Core Concepts
Understanding these core concepts will help you make the most of Viteval.
Evaluations
An evaluation is the fundamental unit in Viteval. It defines:
- Data: The input-expected output pairs to test
- Task: The function that generates output from input
- Scorers: How to measure the quality of outputs
- Threshold: The minimum score required to pass
ts
import { evaluate, scorers } from 'viteval';
evaluate('My Evaluation', {
data: async () => [/* test cases */],
task: async (input) => {/* your LLM call */},
scorers: [scorers.exactMatch],
threshold: 0.9,
});
Data and Datasets
Inline Data
For simple evaluations, define data directly:
ts
evaluate('Simple eval', {
data: async () => [
{ input: "Hello", expected: "Hi there!" },
{ input: "Goodbye", expected: "See you later!" },
],
// ...
});
Local Datasets
For reusable datasets, use defineDataset()
:
ts
import { defineDataset } from 'viteval/dataset';
const greetings = defineDataset({
name: 'greetings',
data: async () => {
// Generate or load data
return [
{ input: "Hello", expected: "Hi there!" },
{ input: "Goodbye", expected: "See you later!" },
];
},
});
// Use in evaluations
evaluate('Greeting test', {
data: () => greetings.data(),
// ...
});
Remote Datasets
Coming soon!
Tasks
The task function is where your LLM logic lives.

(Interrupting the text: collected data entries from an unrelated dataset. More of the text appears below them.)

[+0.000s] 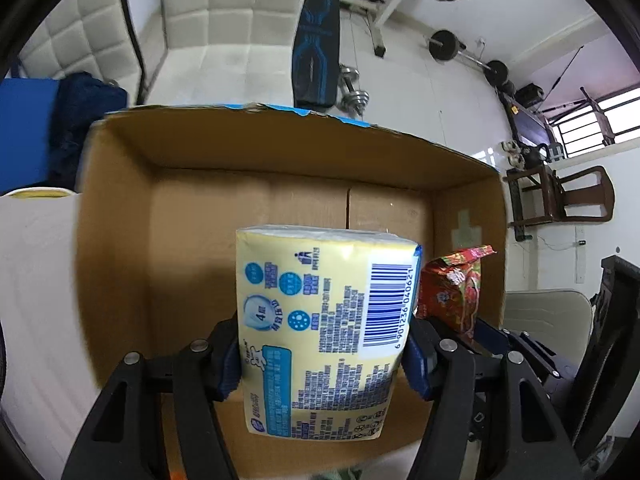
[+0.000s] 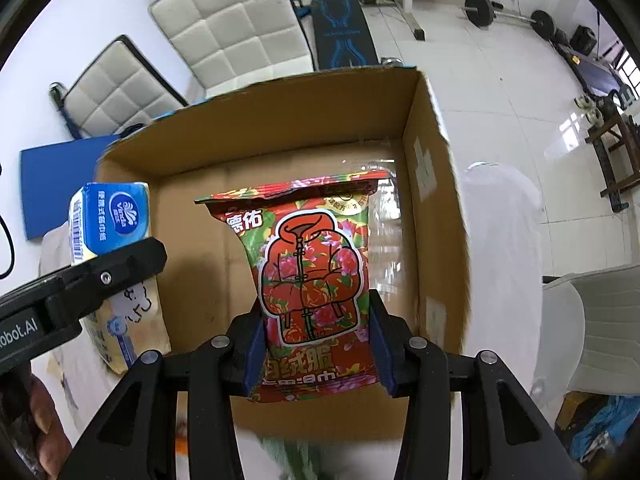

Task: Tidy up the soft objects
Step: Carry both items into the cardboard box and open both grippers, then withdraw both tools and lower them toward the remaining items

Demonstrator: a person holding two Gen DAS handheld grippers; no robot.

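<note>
Both grippers hold soft packs over an open cardboard box (image 1: 120, 240).

Left gripper (image 1: 324, 354) is clamped on a yellow tissue pack (image 1: 316, 320), barcode side up; right gripper (image 2: 320, 346) is clamped on a red flowered pack (image 2: 312, 280). Both packs hang above the box floor, side by side; box inside looks bare.

The tissue pack (image 1: 320, 328) is pale yellow with blue print, round blue badges and a blue-and-white barcode, its end panel blue with a white logo; the wet-wipe packet (image 2: 316, 284) is red with pink flowers, green leaves and a white-outlined red floral jacket; the cardboard box (image 1: 280, 152) is plain brown with a blue-edged rim; both grippers are black with blue pads; the floor cushions (image 2: 232, 28) are cream, quilted in squares
</note>
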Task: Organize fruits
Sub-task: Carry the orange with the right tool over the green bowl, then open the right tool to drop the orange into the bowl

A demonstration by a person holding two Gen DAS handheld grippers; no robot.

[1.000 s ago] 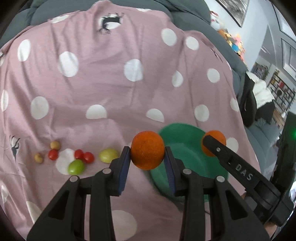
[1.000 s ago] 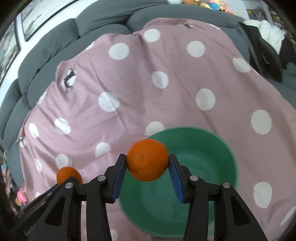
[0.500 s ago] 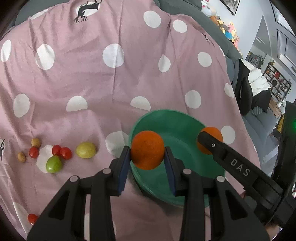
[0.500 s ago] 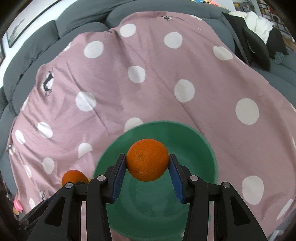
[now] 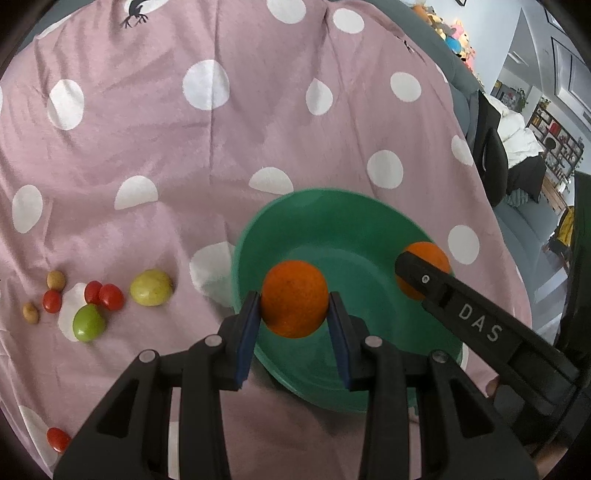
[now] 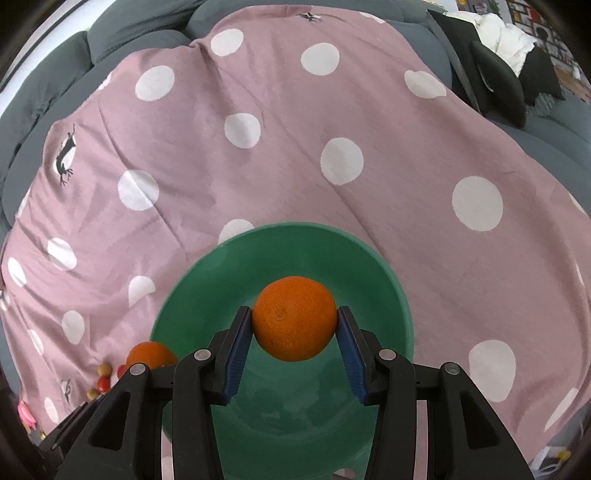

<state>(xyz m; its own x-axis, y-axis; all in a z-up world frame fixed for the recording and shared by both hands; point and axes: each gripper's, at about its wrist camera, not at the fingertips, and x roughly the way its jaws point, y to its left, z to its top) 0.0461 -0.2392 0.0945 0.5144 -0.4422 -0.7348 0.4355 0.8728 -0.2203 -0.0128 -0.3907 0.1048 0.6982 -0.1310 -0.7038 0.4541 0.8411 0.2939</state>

It receives input and should return the model's output:
ts
// Simple text generation
task: async (input) => {
const result = await generateText({
model: 'gpt-4',
prompt: input,
});
return result.text;
}
// With system prompts
task: async (input) => {
const result = await generateText({
model: 'gpt-4',
messages: [
{ role: 'system', content: 'You are a helpful assistant.' },
{ role: 'user', content: input },
],
});
return result.text;
}
// Structured output
task: async (input) => {
const result = await generateObject({
model: 'gpt-4',
prompt: input,
schema: z.object({
answer: z.string(),
confidence: z.number(),
}),
});
return JSON.stringify(result.object);
}
Scorers
Scorers measure the quality of your model's output against the expected result.
Built-in Scorers
Viteval provides many pre-built scorers:
ts
import { scorers } from 'viteval';
// Text similarity
scorers.levenshtein // Edit distance
scorers.exactMatch // Exact string match
scorers.answerSimilarity // Semantic similarity
// Content quality
scorers.factual // Factual accuracy
scorers.summary // Summary quality
scorers.translation // Translation accuracy
// Safety and moderation
scorers.moderation // Content safety
// Structured data
scorers.jsonDiff // JSON comparison
scorers.sql // SQL validation
Custom Scorers
Create custom scorers for specific needs:
ts
import { createScorer } from 'viteval';
const lengthScorer = createScorer({
name: 'length-check',
score: ({ output, expected }) => {
const outputLength = output.length;
const expectedLength = expected.length;
const diff = Math.abs(outputLength - expectedLength);
return Math.max(0, 1 - diff / Math.max(outputLength, expectedLength));
},
});
// Use in evaluations
evaluate('Length test', {
// ...
scorers: [lengthScorer],
});
Multiple Scorers
Combine multiple scorers for comprehensive evaluation:
ts
evaluate('Comprehensive test', {
// ...
scorers: [
scorers.factual, // Is it factually correct?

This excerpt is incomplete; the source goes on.